The definition of marathon in the dictionary is a ‘long lasting or difficult activity’, and leg five of the Classic Marathon surely qualified on both parts. With over 400 km covered today, and ten hours or more on the road it was certainly long lasting, and, with 8 regularities to tackle in various different terrains it had plenty of difficulty. A quick glance down the penalties for the leg show the strength of the task faced by crews today, but more on that later.

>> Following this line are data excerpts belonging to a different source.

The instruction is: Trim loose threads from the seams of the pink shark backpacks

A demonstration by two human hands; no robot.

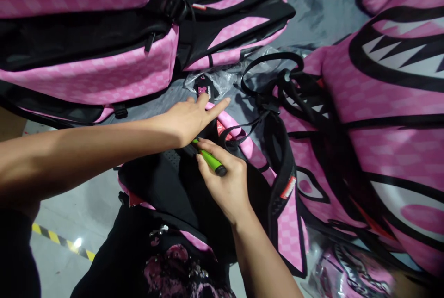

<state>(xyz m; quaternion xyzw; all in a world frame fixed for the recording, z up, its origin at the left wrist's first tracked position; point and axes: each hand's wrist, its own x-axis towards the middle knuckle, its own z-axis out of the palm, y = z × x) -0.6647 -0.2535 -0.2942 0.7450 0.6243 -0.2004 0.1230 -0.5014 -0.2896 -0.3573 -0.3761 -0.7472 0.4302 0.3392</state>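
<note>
A black and pink checked backpack (156,191) lies before me with its black padded side up. My right hand (225,177) is closed round a green pen-like tool with a black end (213,163); its tip is hidden near my left wrist. My left hand (189,120) reaches across the bag's top, fingers stretched out and apart, by the pink edge. Just beyond its fingertips lies a black hang tag (206,89) with a pink print. A black strap (284,168) with a small red label runs down the bag's right side.
More pink and black backpacks (114,64) fill the upper left. At the right stand others with shark-mouth prints (398,117). Clear plastic wrap (227,76) lies on the grey table cover (315,11). A plastic-wrapped item (357,270) sits low at the right. Yellow-black tape (62,241) marks the floor.
</note>
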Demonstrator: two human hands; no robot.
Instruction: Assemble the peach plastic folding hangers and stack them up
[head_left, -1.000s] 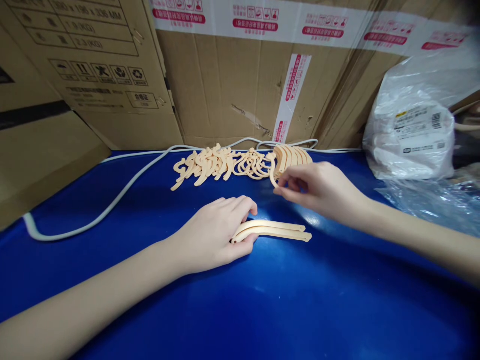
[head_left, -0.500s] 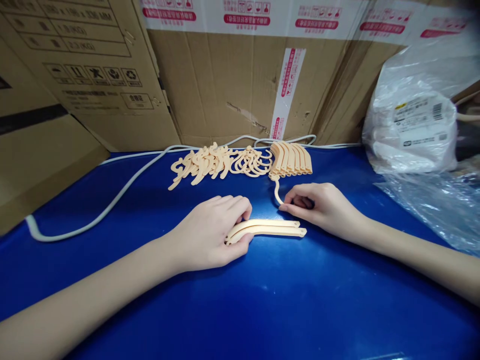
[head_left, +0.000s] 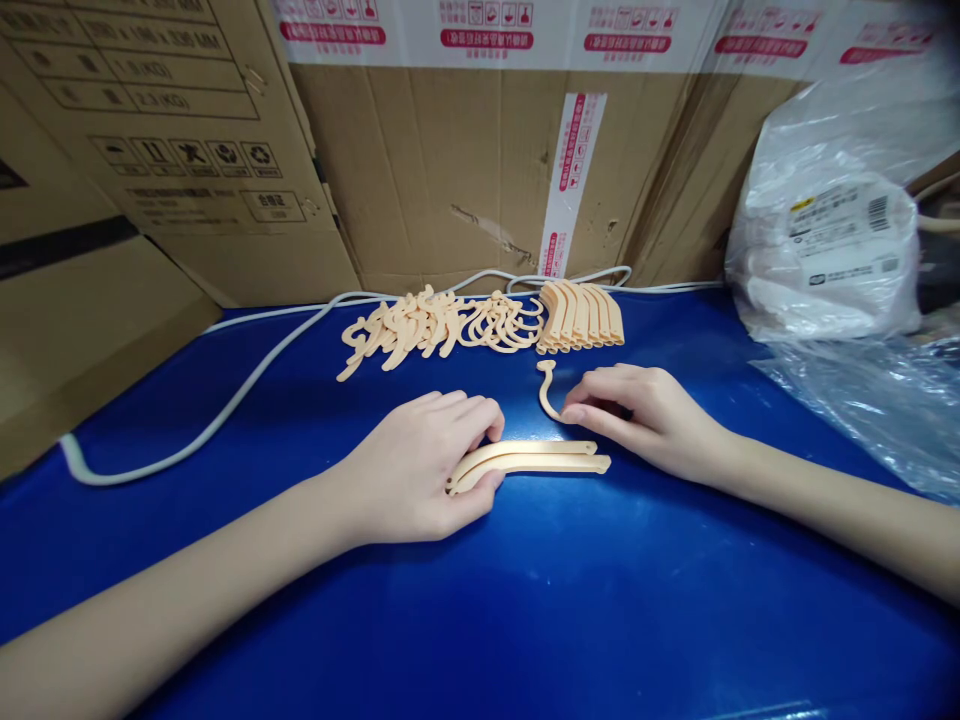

I’m sure that spirits were high this morning, if not because of the football result the previous evening then certainly because of the glorious sunrise out across the Vigo Bay that greeted everyone as they filtered out to their vehicles. It was an idyllic sight, and a reminder of the power of nature, if there had not been enough reminders so far on this trip. With the penultimate, and longest day ahead though, it remained to be seen who could harness their own powers of navigation to secure success on the day.
By lunchtime four regularities were already under the belts of the crews, as the maps took everyone north in the mixture of terrain that skirted the coast. It wasn’t the prettiest of days, but this was about endurance, not what you could see out of the window. The weather had turned decidedly grey throughout the morning, and the mood amongst the boys in the E-Type also seemed a little glum, as they had continued to drop out of contention with the top two during the morning, and in fact had been over-taken by experienced hands Paul Bloxidge and Ian Canavan in their Golf.
It was no surprise that they, and others, were dropping seconds, regularity four in particular had an especially difficult start, combining blink and you would miss them turns with incredibly narrow lanes and tricky surfaces. It was catching out plenty of people and resulted in cars heading in all directions as mistakes accumulated and rally traffic split all over the warren of roads in this area.
Mark and Sue Godfrey were having the best of the morning, holding a good command of the maps and of their MG B as they dropped just 19 seconds and closed the gap on Crosby and Pullan in first, although it must be noted that they weren’t exactly having a bad day either.
The afternoon continued to provide ‘difficult activities’, with the marshals communications signalling the troubles of many cars, with missed controls and other such problems and by the time the final regularity was completed, and the end of the day was in sight, I’m sure many were welcoming the chance of some rest before tackling the final day of the event tomorrow.
Before thoughts could turn to far towards that though, the small matter of results on the day needed to be assessed, and they leave the event with a few intriguing battles as crews contemplate the last leg. Marcus Anderson and Matthew Lymn Rose had managed to put their slight blip in form behind them and had recorded an excellent innings in the afternoon, only dropping a further 19 seconds, which was enough to move the pair back into the podium placings, albeit with just 11 seconds back to the duo of Bloxidge and Canavan.
The chasing pack now seem to be cut adrift, with Jayne Wignall and Kevin Savage fighting with Benno and Nina Britschgi for fifth spot, although with many in the top ten recording over two minutes of penalties today, the order could still shift about plenty yet.
At the top end of the table there appears to be a two-horse race for the overall win developing, with Paul Crosby and Andy Pullan still leading, but with a slender gap of just 6 seconds, after the Godfrey’s posted the best performance of the day, the only squad with less than a minute of penalties, to close right up on the tail pipe of the eponymous green 911.
There is now just one day for people to get their moving and shaking done to sort out the final order of things, when the caravan of cars returns back to Oviedo tomorrow evening. Before that checkpoint is reached though, there are a further five regularities to conquer, with plenty of opportunities to drop time, and there will no doubt be a sting in the tail somewhere, the question for the crews is where?